PROBLEM STATEMENT: Given the entries that follow, write out exactly the lines starting at the one containing "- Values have" and ending at the one containing "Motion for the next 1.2", both ends included, and only those.
EXERCISE INPUTS: Begin
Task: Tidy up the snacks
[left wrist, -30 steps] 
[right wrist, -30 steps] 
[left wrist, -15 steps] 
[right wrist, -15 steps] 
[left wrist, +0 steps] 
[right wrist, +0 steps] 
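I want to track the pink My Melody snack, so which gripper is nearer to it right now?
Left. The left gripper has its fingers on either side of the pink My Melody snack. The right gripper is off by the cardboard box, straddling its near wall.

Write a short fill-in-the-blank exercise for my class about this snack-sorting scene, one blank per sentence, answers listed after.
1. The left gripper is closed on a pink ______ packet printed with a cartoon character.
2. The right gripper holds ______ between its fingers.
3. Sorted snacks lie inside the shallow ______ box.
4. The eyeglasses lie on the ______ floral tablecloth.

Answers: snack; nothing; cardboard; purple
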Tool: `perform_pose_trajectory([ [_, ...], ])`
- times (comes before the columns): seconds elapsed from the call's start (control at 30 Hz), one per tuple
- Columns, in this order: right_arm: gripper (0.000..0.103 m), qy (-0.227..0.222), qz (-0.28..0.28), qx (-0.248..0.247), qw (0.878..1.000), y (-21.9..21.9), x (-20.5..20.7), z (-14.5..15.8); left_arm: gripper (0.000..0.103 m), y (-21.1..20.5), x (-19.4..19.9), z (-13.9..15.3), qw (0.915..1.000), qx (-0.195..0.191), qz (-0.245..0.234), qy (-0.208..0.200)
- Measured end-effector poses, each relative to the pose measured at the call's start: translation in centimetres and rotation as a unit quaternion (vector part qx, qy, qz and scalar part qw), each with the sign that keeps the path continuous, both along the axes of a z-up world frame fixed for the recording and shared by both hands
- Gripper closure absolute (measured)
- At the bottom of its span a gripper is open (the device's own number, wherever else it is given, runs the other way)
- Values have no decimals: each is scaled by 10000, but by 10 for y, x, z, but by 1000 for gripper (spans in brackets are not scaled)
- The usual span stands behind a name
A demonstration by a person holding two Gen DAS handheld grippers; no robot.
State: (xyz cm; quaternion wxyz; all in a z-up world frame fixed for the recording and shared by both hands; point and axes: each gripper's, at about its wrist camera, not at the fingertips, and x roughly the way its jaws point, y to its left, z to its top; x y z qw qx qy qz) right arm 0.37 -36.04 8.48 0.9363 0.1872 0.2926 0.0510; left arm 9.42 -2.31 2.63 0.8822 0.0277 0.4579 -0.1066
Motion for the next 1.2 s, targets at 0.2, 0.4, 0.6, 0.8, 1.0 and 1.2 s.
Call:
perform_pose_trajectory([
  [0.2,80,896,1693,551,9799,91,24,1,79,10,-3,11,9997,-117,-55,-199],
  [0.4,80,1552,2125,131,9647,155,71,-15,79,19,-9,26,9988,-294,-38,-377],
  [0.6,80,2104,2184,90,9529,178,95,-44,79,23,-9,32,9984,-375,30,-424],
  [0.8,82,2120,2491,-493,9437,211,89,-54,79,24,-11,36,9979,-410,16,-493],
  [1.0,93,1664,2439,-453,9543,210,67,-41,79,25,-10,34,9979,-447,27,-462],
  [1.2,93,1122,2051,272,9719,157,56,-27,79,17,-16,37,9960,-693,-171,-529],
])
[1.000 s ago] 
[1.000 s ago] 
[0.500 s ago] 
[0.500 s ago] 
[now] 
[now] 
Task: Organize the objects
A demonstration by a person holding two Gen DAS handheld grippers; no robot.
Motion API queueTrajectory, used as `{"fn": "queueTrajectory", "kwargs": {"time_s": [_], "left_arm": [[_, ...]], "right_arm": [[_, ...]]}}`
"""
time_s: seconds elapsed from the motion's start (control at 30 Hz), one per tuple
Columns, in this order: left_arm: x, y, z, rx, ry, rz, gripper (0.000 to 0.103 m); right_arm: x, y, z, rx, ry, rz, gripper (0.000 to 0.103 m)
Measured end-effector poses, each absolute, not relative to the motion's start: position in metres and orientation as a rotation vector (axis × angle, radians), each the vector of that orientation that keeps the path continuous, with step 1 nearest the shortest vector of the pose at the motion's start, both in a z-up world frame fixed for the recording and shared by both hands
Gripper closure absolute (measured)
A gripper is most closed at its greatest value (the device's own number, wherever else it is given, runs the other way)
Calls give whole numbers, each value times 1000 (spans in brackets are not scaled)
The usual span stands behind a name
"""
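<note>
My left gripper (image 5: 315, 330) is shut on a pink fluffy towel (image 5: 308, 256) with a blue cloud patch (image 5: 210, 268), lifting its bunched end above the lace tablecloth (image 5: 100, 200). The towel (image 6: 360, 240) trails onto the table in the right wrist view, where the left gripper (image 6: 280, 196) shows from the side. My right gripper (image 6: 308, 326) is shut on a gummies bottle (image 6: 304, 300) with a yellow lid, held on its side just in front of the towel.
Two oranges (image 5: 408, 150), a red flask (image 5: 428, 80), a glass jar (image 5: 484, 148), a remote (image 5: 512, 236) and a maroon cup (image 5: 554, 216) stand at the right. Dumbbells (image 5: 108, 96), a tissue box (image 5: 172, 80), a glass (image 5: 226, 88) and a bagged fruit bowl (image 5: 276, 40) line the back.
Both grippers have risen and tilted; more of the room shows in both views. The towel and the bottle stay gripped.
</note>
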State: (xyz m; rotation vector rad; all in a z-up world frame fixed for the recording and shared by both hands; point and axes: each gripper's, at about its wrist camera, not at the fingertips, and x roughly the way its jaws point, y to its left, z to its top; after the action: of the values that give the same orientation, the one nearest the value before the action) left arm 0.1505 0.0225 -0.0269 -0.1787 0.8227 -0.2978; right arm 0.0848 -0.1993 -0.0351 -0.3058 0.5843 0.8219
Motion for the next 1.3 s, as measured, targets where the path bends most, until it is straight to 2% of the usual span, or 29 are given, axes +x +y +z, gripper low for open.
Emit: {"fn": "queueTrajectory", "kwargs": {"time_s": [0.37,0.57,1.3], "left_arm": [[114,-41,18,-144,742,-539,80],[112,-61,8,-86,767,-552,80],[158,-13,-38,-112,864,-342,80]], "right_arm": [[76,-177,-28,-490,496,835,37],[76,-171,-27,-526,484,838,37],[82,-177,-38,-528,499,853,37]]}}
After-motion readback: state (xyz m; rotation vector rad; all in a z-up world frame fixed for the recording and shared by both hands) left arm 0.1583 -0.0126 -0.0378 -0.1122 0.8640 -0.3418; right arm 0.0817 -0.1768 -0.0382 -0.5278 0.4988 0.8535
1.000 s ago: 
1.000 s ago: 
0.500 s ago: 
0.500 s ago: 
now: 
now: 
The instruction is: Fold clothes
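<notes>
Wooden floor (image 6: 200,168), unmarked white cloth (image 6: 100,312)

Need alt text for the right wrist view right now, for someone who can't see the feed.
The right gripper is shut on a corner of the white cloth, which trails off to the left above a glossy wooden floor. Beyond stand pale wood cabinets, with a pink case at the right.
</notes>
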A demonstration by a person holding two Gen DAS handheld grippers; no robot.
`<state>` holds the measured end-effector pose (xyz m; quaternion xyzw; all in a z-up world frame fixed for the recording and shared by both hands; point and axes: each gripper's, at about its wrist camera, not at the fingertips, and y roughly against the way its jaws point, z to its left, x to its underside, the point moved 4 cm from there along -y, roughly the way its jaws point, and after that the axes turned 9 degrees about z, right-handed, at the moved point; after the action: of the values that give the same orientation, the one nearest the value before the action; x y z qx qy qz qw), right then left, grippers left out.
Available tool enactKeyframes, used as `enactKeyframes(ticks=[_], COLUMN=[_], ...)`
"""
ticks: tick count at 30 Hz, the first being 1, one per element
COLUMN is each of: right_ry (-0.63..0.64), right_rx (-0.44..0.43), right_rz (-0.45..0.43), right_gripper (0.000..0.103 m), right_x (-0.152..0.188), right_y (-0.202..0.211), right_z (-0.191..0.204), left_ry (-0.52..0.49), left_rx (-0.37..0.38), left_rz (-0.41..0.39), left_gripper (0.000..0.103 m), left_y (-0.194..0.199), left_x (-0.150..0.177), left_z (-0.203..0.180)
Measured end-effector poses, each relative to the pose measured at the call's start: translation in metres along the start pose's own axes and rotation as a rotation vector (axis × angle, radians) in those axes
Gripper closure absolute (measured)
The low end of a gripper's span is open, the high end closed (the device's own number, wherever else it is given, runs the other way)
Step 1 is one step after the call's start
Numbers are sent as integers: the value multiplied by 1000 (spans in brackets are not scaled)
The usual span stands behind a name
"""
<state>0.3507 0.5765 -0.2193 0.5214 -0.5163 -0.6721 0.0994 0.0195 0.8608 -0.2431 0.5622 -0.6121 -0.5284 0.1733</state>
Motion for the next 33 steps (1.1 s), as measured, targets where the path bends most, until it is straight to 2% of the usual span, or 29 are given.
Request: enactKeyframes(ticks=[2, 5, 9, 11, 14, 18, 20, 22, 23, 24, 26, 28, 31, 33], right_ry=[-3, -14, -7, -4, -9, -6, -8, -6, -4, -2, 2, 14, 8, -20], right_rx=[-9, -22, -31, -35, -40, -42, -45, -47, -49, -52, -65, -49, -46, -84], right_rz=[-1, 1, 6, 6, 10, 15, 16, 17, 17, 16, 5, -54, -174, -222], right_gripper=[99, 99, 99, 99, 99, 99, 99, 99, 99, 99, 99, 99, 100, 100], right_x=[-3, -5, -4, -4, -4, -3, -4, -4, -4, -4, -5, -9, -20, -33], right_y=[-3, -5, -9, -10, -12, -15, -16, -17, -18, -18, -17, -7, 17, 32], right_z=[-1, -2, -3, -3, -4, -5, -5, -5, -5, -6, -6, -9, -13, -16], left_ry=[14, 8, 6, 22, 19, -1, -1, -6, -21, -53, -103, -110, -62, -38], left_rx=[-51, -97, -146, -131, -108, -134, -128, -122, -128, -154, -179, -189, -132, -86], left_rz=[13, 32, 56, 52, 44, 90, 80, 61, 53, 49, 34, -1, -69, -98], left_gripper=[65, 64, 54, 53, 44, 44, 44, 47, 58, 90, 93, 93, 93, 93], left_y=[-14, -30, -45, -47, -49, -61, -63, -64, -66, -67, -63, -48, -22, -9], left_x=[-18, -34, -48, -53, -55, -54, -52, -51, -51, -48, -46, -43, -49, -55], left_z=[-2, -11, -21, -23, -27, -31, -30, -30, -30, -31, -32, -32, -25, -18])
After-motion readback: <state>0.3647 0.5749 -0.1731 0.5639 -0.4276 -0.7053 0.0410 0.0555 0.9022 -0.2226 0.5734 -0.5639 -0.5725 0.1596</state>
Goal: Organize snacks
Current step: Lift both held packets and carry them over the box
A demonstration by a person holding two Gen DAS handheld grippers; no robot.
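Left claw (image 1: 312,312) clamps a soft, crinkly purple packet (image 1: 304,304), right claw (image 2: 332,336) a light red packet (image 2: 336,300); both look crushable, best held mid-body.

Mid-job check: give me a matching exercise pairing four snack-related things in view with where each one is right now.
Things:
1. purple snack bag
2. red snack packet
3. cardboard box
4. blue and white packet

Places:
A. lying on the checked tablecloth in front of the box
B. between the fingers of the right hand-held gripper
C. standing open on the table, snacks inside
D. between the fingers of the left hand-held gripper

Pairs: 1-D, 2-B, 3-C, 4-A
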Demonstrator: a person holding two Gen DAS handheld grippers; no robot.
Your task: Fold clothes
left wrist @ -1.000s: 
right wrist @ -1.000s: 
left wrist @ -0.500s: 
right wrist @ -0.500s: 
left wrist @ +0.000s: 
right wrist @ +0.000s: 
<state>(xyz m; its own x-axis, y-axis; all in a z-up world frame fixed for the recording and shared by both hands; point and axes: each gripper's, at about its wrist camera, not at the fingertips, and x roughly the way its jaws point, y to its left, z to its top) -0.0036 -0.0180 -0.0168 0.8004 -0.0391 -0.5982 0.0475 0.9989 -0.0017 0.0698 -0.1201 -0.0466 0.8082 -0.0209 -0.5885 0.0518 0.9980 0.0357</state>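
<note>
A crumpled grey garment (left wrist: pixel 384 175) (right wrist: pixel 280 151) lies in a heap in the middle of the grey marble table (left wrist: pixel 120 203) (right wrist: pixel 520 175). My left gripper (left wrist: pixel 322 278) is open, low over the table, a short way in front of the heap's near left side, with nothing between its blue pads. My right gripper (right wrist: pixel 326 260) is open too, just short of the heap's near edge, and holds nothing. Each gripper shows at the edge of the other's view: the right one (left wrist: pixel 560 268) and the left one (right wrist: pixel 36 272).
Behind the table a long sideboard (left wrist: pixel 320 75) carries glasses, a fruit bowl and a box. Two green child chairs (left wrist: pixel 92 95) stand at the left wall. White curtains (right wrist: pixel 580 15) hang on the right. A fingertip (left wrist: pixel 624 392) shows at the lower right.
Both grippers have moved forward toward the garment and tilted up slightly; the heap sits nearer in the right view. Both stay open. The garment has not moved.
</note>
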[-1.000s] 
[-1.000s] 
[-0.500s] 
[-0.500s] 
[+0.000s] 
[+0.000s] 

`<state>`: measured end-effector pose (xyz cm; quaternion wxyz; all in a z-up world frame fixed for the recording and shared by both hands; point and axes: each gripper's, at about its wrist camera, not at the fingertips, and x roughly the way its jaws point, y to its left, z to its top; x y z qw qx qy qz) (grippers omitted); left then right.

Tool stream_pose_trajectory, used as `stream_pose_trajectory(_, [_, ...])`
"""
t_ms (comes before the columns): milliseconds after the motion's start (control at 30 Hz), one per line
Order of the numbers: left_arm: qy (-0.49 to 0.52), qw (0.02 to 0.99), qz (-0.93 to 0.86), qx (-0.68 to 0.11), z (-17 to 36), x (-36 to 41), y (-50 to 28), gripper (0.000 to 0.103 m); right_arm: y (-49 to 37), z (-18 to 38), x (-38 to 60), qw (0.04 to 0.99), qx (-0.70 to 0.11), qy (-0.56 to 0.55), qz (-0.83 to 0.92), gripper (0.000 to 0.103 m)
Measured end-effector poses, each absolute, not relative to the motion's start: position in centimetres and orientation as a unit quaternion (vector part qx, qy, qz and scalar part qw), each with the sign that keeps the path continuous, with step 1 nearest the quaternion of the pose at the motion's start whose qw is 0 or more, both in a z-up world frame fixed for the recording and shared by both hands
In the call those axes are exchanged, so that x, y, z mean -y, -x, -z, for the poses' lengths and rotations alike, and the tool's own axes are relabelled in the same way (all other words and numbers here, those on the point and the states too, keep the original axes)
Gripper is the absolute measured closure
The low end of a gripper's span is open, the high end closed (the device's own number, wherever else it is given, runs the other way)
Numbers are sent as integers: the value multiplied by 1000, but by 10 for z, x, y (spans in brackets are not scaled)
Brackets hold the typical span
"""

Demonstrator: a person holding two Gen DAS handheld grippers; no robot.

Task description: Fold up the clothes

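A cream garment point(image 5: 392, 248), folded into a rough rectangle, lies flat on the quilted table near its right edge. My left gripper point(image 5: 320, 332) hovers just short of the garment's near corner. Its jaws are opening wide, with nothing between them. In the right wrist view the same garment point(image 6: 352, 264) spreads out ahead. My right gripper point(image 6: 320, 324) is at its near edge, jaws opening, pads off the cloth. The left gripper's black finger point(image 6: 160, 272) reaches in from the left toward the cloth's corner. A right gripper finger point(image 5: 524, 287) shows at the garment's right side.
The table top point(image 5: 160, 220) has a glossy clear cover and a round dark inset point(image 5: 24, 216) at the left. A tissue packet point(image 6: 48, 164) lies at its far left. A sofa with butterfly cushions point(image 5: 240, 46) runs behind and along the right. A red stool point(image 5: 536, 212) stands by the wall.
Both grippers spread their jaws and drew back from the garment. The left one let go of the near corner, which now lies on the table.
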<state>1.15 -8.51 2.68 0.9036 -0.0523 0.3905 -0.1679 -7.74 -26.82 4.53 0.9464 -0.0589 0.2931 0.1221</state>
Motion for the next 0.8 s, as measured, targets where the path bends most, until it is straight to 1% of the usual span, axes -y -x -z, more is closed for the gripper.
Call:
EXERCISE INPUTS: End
RESULT FOR THIS EXERCISE:
- Values have no decimals: each is scaled by 10000, but by 10 for y, x, z, but by 1000 for gripper (spans in brackets are not scaled)
- The usual span stands behind a name
A demonstration by a person holding two Gen DAS handheld grippers; no robot.
State: (xyz cm; quaternion wxyz; all in a z-up world frame fixed for the recording and shared by both hands; point and axes: each gripper's, at about its wrist camera, not at the fingertips, and x roughly the way its jaws point, y to its left, z to its top; x y z qw qx qy qz) right arm 0.37 -36.04 8.48 0.9363 0.1872 0.2926 0.0510; left arm 9.42 -2.31 2.63 0.8822 0.0277 0.4579 -0.1066
Motion for the next 1.2 s, targets at 0.2, 0.4, 0.6, 0.8, 1.0 and 1.2 s.

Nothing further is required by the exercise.